The suit names the following companies as defendants: Boopsie Inc., Classified Ventures LLC, HotPads Inc., IDX Inc., Move Inc. and subsidiary RealSelect Inc., Multifamily Technology Solutions Inc. (owner of MyNewPlace.com), Primedia Inc. and subsidiary Consumer Source Inc., TRSoft Inc. (owner of PlanetRE.com), Trulia Inc., Zillow Inc. and ZipRealty Inc. The complaint was filed March 26.
"Smarter Agent has been operating and innovating in the mobile space for a decade. We believe our innovations, protected by our patents, are being infringed upon. We have an obligation to our shareholders to protect our intellectual property. We intend to vigorously protect our intellectual property," said Shelly Schwartz, Smarter Agent’s spokesperson.
According to the complaint, Smarter Agent seeks injunctive relief — to stop the companies from their alleged continued infringement — and monetary damages. The complaint demands a jury trial.
Smarter Agent alleges that the companies named in the lawsuit "derive revenue from their infringing products and services by, for example, selling advertisements displayed via their infringing products and services and/or receiving compensation for lead generation from their infringing products and services and/or selling or licensing the use of their infringing products and services."
Move, Trulia, Classified Ventures, Boopsie, HotPads, and Primedia declined to comment.
"We intend to vigorously defend against this lawsuit and do not believe that any of our mobile technology infringes on any patent. It is unfortunate that lawsuits of this nature seek to limit companies’ opportunity to innovate, often at the expense of consumers," said Samantha Harnett, ZipRealty’s vice president, general counsel and secretary. …CONTINUED
And Katie Curnutte, a Zillow spokeswoman, said in a statement, "We have reviewed the suit, and intend to fight the case vigorously. Beyond that, we cannot comment on ongoing litigation."
MyNewPlace.com and PlanetRE.com did not respond to requests for comment.
In May 2002, the U.S. Patent and Trademark Office issued Smarter Agent a patent titled "Global positioning-based real estate database access device and method."

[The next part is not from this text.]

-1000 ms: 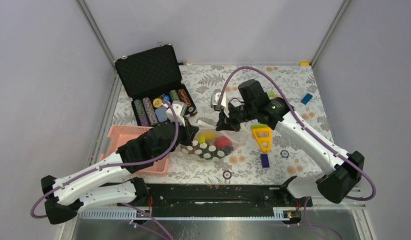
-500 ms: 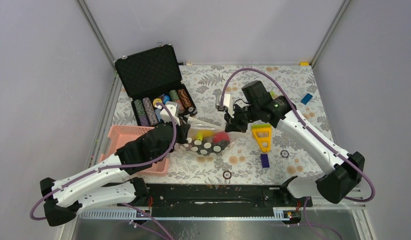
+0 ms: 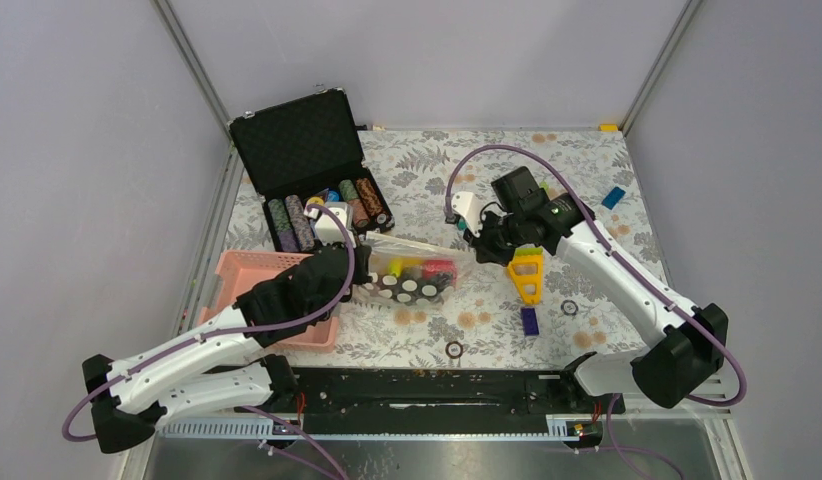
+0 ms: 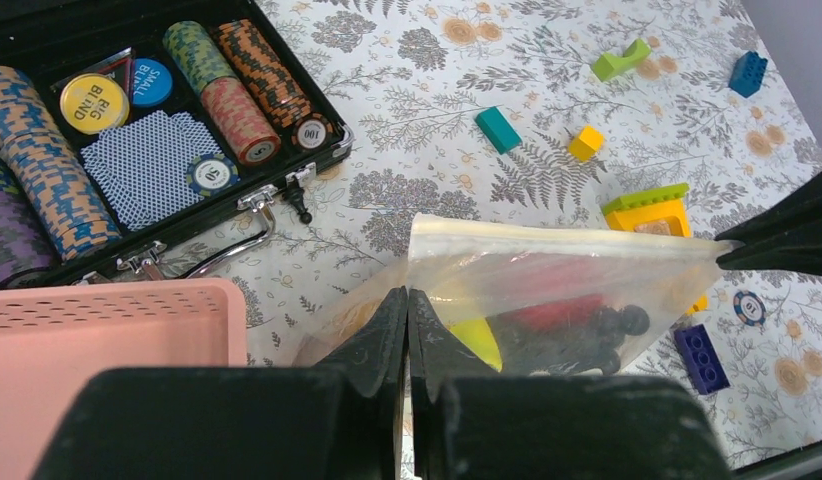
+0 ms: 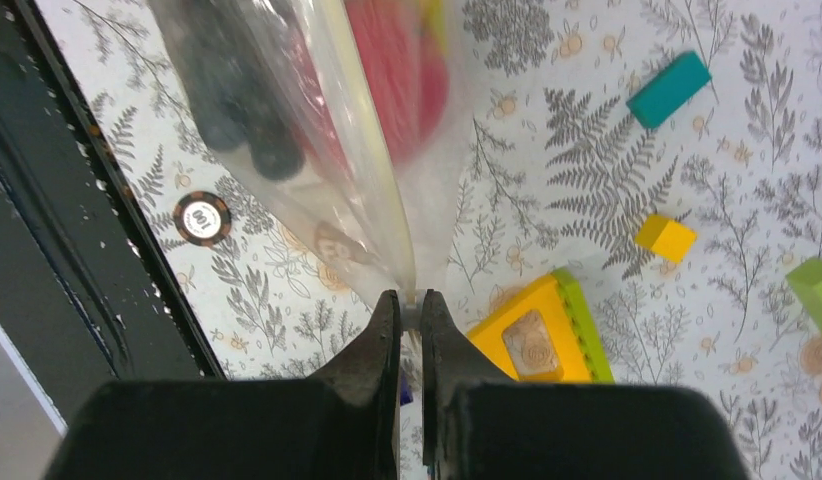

In December of that same year, the company got a patent for a "Position-based information access device and method." A few years later, in July 2006, the company obtained another patent, this time for a "Position-based information access device and method of searching."
The Camden, N.J.-based company claims to be the first to offer downloadable real estate applications on all major carriers for all U.S. cell phones. Real estate agents can self-brand its Homes For Sale application, which uses Global Positioning System technology to detect a user’s location and allows the user to search and filter nearby homes.
"We invented the mobile GPS real estate search category. We received our first patent in 2000 and our fifth patent in 2009. We expect several more of our patents will be granted as we invent more cool mobile tools," the company’s Web site states.
In March 2007, Smarter Agent filed a lawsuit against uLocate Communications Inc., also for patent infringement. That case was voluntarily dismissed less than a month later.